Tequila is a commercial album, certainly not one of Wes Montgomery’s most important. Claus Ogerman merely arranges a few string parts. Precisely because it is an ordinary and unpretentious work, we can appreciate Claus Ogerman’s great ability to create with a few brushstrokes a tailor-made suit for its wearer: in this case Wes Montgomery.

wes montgomery tequila album cover

Little Child (Daddy Dear) is a children’s song, a kind of lullaby in three-quarter time, which played by Wes Montgomery becomes a jazz waltz. The first part of the theme is in the key of C minor and moves around the first degree (Cm, measure 1) and the fourth degree (Fm, measures 8-9).

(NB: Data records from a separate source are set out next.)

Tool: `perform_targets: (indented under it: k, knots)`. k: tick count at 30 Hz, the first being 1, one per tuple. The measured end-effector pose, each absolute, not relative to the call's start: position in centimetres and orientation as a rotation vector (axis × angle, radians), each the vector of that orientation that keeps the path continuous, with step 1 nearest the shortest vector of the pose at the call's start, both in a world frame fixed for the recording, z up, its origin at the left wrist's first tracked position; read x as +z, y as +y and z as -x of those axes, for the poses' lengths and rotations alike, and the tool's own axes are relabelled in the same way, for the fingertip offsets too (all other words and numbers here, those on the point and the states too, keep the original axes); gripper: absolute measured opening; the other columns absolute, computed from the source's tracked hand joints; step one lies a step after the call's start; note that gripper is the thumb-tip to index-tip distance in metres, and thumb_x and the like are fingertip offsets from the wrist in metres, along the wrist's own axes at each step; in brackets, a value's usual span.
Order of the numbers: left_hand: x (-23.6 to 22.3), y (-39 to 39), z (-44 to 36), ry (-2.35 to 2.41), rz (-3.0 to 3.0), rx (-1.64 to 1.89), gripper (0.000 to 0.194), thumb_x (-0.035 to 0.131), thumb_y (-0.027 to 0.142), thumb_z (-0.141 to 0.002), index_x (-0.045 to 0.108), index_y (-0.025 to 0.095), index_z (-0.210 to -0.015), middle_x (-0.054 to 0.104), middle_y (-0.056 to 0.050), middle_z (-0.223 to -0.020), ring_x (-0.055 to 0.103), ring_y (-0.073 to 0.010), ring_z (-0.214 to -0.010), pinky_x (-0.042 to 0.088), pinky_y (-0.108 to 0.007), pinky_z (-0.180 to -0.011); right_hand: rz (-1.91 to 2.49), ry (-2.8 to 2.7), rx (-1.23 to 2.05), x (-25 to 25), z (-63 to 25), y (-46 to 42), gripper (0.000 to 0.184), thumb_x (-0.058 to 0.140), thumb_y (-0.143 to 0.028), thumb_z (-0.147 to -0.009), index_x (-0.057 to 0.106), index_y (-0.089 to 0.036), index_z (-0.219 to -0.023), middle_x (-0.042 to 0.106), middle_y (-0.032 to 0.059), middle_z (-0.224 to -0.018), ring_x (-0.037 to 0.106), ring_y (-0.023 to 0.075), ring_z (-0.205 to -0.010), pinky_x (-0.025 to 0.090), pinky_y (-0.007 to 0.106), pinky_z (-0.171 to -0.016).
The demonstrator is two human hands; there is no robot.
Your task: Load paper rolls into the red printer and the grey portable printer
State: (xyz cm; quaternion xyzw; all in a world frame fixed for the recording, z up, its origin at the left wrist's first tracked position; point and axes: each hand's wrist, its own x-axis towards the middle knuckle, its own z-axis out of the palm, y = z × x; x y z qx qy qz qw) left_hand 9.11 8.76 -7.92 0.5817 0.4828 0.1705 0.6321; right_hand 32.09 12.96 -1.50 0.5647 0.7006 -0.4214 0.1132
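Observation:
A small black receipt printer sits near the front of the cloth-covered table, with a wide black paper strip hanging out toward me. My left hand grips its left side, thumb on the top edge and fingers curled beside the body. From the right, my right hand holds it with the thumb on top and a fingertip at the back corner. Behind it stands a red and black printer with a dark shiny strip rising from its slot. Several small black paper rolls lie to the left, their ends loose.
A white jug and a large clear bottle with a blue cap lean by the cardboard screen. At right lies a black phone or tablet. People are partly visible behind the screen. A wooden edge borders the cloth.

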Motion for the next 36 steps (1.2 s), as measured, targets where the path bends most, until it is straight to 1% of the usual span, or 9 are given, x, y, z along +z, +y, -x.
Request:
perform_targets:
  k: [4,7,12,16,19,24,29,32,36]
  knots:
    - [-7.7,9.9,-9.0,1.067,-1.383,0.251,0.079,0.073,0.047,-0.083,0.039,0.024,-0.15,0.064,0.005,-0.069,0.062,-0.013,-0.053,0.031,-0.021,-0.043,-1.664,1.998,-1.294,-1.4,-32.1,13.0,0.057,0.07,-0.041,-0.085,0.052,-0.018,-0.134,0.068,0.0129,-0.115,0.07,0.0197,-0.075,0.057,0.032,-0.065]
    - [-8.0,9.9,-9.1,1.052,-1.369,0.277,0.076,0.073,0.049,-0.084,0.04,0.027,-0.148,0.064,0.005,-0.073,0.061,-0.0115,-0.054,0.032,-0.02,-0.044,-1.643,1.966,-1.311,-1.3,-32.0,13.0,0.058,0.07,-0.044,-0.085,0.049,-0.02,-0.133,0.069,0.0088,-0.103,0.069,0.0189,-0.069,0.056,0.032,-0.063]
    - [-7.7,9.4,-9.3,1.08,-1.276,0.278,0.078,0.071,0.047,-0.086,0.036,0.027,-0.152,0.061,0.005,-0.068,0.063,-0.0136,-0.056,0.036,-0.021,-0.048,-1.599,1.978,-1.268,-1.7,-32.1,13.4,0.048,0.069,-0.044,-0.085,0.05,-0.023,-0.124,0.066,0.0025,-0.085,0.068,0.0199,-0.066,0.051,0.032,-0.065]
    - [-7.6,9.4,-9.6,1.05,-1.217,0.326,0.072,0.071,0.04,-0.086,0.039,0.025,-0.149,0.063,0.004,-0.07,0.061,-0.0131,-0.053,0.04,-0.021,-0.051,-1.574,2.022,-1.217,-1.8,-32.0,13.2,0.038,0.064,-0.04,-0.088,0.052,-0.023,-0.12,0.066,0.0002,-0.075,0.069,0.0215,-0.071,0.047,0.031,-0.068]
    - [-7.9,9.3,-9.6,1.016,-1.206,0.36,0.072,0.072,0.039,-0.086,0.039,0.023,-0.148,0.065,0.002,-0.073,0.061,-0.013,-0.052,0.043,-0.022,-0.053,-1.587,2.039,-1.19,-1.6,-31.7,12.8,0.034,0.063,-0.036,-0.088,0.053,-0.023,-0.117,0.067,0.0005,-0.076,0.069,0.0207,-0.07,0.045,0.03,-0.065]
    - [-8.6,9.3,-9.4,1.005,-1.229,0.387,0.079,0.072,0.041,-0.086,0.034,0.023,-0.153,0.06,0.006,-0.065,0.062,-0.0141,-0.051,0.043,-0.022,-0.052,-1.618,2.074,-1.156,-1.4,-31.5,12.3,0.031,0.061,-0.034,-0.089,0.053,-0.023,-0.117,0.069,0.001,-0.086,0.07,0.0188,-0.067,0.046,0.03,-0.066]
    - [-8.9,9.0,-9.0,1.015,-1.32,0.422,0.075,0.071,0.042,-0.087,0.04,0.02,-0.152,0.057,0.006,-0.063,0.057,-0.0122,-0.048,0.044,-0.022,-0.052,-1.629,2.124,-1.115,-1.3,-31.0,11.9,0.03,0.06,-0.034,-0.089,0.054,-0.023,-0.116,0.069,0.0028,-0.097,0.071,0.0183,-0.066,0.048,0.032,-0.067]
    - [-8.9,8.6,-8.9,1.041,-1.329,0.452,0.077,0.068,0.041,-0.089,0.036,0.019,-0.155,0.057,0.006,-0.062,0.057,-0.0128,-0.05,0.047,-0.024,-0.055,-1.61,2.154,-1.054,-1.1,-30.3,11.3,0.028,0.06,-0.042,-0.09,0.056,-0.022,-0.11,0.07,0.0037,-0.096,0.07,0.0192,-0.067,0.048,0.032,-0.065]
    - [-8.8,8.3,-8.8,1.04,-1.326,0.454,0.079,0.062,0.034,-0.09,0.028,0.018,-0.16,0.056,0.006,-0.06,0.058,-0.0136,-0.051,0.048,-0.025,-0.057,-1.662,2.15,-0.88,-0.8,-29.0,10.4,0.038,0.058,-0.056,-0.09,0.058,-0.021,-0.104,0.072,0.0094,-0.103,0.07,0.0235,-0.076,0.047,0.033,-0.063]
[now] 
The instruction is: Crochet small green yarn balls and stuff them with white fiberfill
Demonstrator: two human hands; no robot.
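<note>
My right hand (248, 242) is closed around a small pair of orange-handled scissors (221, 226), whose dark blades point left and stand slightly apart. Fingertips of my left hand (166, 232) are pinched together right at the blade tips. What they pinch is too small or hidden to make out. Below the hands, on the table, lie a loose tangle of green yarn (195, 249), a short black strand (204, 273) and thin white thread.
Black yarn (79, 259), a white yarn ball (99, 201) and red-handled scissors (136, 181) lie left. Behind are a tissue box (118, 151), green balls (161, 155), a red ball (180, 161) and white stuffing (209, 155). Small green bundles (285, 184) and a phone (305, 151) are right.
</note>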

Little Child (Daddy Dear), parte prima

Wes Montgomery plays this part twice, limiting himself to a few modest variations in the second. The piece continues by modulating to the relative major key (Eb, measures 18-25) before returning again to Cm (measures 26-33).

Claus Ogerman Wes Montgomery - Little Child (Daddy Dear) parte B

In this second part, we can appreciate Claus Ogerman’s work even more. In measures 18-25, the string section takes centre stage and play a second melodic line that overlaps the main theme.

Claus Ogerman frase segli archi su Little Child (Daddy Dear)
Claus Ogerman assigns this sentence to the string section

One of Claus Ogerman’s hallmarks is the use of the sus4 chord as the appoggiatura of the minor triad, which we can hear in measures 16, 17 and 33.

The coda of the piece (measures 34-37) is also his work; the final four chords do not exist in the original piece. Claus Ogerman moves from the tonic chord Cm to the dissonant chord built at tritone distance (F#7♭5) and then descends again towards the tonic through F7 and D♭.

From a harmonic point of view, more happens in these four coda measures than in the rest of the piece. This is the imprint of Claus Ogerman, a great arranger capable of adapting to very different situations while maintaining his own unmistakable style.